Die Orgel erfüllte die gesamte Kirche mit einem vollen Klang.
Mrs. Laster sah ganz anders aus, mit den ordentlichen Sachen und dem blauen Hut. Ihre Haare trug sie auch anders als... Luke, konzentrier dich. Du bist in einer Kirche und denkst über eine Frau nach.
Er wandte seinen Blick wieder dem Liederbuch in seinen Händen zu und stimmte mit in den Gesang ein.
Als der Gottesdienst zu Ende war, schüttelte Reverend Mason jedem Besucher an der weiß gestrichenen Tür zum Abschied die Hand und wechselte ein kurzes Wort mit Ihnen.
Nachdem er auch Mrs. Laster in der Stadt willkommen geheißen hatte, begrüßte auch Luke sie.
„Guten Tag, Mrs. Laster. Ich freue mich sie hier zu sehen." Überrascht runzelte er die Stirn, als er bemerkte, dass er Abigail heute noch garnicht gesehen hatte. „Was ist mit Abigail? Geht es ihr gut?" Aufgebracht drehte er seinen Hut in den Händen, als er die Besorgnis in Mrs. Lasters grünen Augen sah. Sie ließ ihre Tochter auf den Boden. „Es geht ihr nicht gut. Sie klagte schon gestern über Kopfschmerzen und heute ging es ihr auch nicht besser." Verstehend nickte Luke mit dem Kopf und fasste einen Beschluss. „Ich werde nach dem Mittagessen mal zu ihr gehen. Sicher freut sie sich über Besuch. Das tut sie immer." Ein Lächeln schlich sich auf sein Gesicht, wenn er an Abigail dachte, wie sie ihn schon mit offenen Armen entgegen kam. Plötzlich bemerkte er, dass er Mrs. Laster selbst noch garnicht um ihr Befinden gefragt hatte. „Entschuldigen Sie Mrs. Laster. Wie geht es denn Ihnen? Finden sie sich gut in unserer Stadt zurecht?" Ein freudiger Ausdruck trat in ihre Augen. „Oh ja, Sheriff! Wie Sie wissen war ich schon in der Stadt und ich wurde von allen Bewohnern freundlich und herzlich aufgenommen. Da machen sie sich mal keine Sorgen. Der Arzt ist auch recht zufrieden mit mir. Er meint nur, ich soll mich nicht so sehr überanstrengen. Aber, wie soll ich mich denn hier überanstrengen? Ich bin doch diese Arbeit gewohnt und-" „Sie werden schön auf die Anweisungen des Arztes hören. Wir wollen doch alle, dass sie wieder ganz gesund werden." Scherzhaft wackelte er mit dem Zeigefinger.

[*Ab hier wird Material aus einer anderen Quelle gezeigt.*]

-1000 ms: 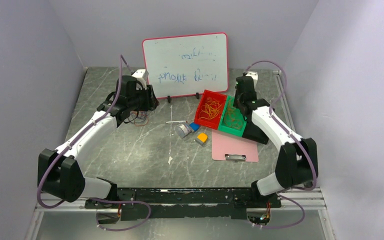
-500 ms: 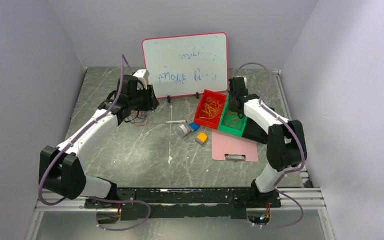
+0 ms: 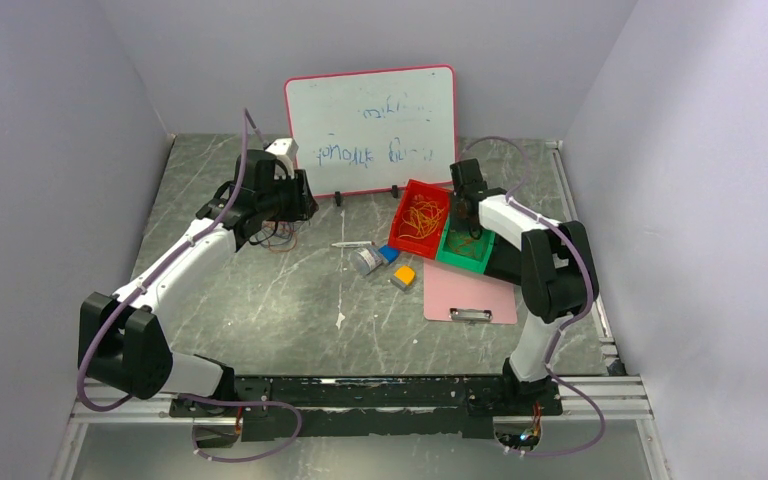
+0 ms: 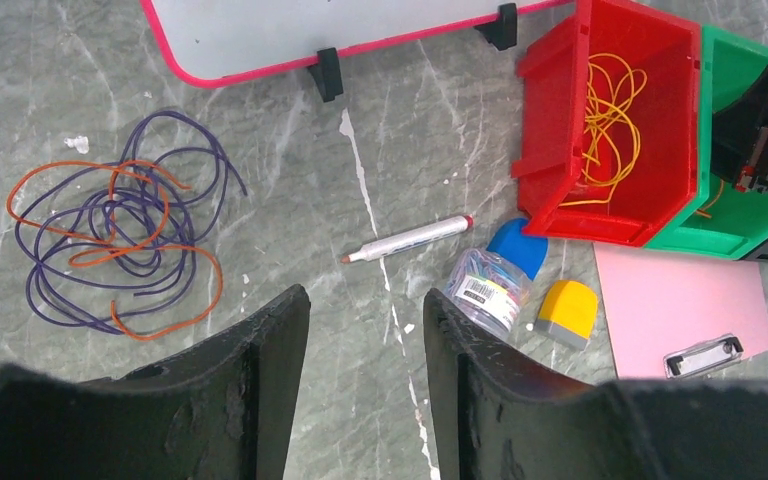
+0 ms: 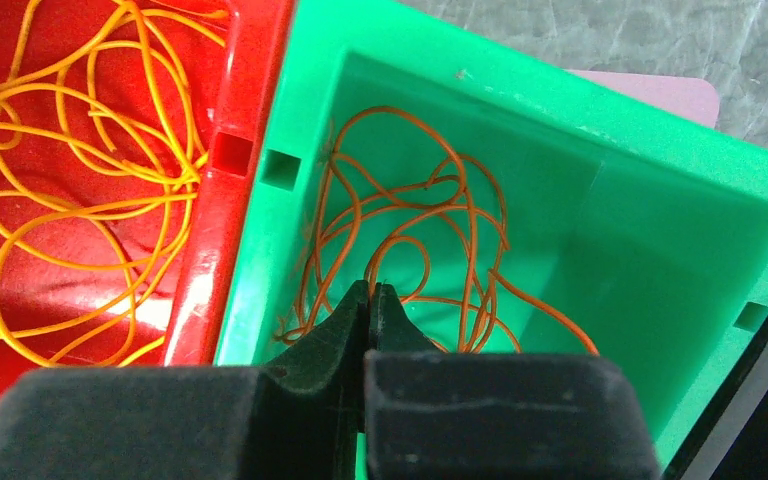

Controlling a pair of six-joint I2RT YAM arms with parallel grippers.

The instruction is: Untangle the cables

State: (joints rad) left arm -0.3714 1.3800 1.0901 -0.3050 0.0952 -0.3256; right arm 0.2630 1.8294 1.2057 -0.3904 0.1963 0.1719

Überrascht stellte er nachdem er diese Worte gesagt hatte fest, dass sie wahr waren. Es war ihm wirklich wichtig, dass sie gesund wurde. Mit einem seltsamen Ausdruck in den Augen suchte er ihr Gesicht nach etwas falschem oder wenigstens nach etwas gespielt Freundlichem in ihren Augen. Doch er konnte nichts finden.
Aus einem Grund, den er nicht kannte, fühlte er sich hingezogen zu ihr. Ihre ganze Art, ihr Wesen zog ihn an.

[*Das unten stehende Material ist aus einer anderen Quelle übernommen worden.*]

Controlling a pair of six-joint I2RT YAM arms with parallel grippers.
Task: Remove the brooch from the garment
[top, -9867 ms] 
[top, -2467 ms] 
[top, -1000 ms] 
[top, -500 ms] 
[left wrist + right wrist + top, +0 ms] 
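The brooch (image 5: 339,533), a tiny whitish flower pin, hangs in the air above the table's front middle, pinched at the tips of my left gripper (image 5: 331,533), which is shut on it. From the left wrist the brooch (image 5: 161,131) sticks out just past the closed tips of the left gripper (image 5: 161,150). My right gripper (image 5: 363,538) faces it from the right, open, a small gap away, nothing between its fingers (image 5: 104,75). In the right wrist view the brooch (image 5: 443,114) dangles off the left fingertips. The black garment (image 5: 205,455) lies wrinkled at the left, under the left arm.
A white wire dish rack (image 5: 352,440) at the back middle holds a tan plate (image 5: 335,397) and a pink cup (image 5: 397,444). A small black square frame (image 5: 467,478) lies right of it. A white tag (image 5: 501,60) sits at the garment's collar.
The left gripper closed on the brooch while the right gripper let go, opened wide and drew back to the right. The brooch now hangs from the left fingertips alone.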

Luke räusperte sich, als er ihren fragenden Blick sah. Da fiel ihm noch etwas ein, wieso er eigentlich mit ihr reden hatte wollen.

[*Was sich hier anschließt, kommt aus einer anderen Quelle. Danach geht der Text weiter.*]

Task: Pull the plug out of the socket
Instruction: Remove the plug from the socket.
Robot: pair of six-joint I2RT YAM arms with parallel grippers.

„Ach ja, ich habe Mr. Bradford telegrafiert. Er antwortete daraufhin, dass er morgen zurück kommen würde. Wir werden also bald eine Entscheidung treffen können. Es könnte sein, dass wir sie dann nochmal in unser Büro bitten werden. Um Näheres zu klären."
Sie verabschiedeten sich und Rosaleen machte sich mit Joyce auf den Weg, wieder zu Abigail.
Luke sah ihr noch einige Sekunden hinterher, bis er aus seiner Starre erwachte und sich auf sein Pferd schwang.